In 2022, the researchers published a study in the journal Cancer Research showing that 3D pathology could enable more accurate identification of aggressive prostate cancer cases that could recur within five years. Prostate cancer is the most common cancer and the second leading cause of cancer death for U.S. men. Because it can be slow-growing, identifying which cases require monitoring or treatment is important. 3D pathology could also be used in other cancer treatments, such as predicting which cancer patients might respond to immunotherapy.

“Better ways to determine which drugs a patient should take is a huge need,” Liu says. “Machine learning can find needles in a haystack that are hard for human observers to see within our large 3D datasets, which can be important for determining the aggressiveness of a disease or how likely the disease will respond to specific treatments.”

Alpenglow Biosciences is a company co-founded by Liu that commercializes the lab’s technologies, such as the researchers’ newest and most versatile microscopy system, a hybrid open-top light sheet microscope. It can perform rapid, automated imaging of multiple specimens at various levels of magnification. Liu’s lab published this latest microscope system in a paper in Nature Methods in May.

This year, the lab is scaling up its prostate cancer research to include collaborations with universities across the country and even internationally – pointing to a growing awareness and interest in open-top light-sheet microscopy.

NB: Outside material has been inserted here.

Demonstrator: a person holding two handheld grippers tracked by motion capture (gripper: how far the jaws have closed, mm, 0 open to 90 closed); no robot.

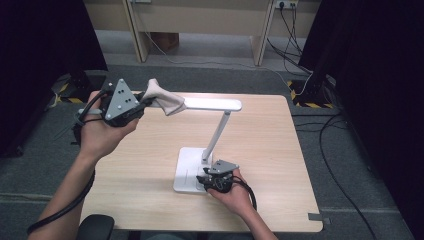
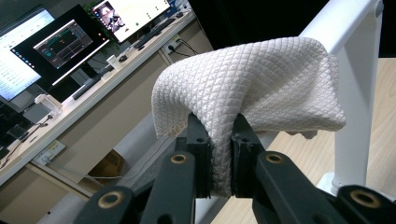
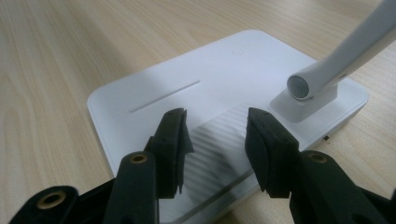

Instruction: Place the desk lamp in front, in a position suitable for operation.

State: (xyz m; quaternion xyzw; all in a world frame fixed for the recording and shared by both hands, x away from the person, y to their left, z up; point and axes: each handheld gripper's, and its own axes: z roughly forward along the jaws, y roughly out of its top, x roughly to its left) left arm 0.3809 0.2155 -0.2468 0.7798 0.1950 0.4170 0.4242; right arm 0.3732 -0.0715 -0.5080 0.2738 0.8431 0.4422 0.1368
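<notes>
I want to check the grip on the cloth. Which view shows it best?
The left gripper view: the cloth sits pinched between the jaws, draped over the lamp head. The high view shows it small; the right gripper view faces the lamp base.

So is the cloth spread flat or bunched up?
Bunched: the cloth is pinched between the left gripper jaws and draped over the lamp head.

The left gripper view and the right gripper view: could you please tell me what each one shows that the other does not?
Left gripper view: a white quilted cloth pinched in the left claw and draped over the lamp head, with monitors on a desk behind. Right gripper view: the lamp's flat white base, with the right claw open over its ribbed patch. Both: the white desk lamp and the wooden table.
</notes>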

Projects include National Institutes of Health-funded research with Emory University to combine 3D tissue imaging with AI-powered diagnostic imaging to better determine prostate cancer risk and working with the University of Pennsylvania to compare the 3D pathology of specific populations to develop tailored AI methods. In October, the lab will host researchers from the University of Oxford and train them on 3D pathology methods. Through a project funded by Prostate Cancer U.K., the lab aims to ship a microscope to Oxford in 2023 so that U.K. researchers can use it to image tissues.

“Oxford has one of the largest collections of prostate tissues in the world from patients in which outcomes are being tracked for 10 to 20 years,” Liu says. “Working with Oxford could really help us to show the value of our 3D pathology methods for predicting which patients have lethal versus slow-growing disease.”

In addition, Liu is working with UW Medicine to create a hub for 3D pathology, and the lab will conduct smaller-scale clinical studies to show the feasibility of the 3D imaging method. The goal is to use AI to assist pathologists’ final diagnosis and to guide oncologists’ treatment recommendations.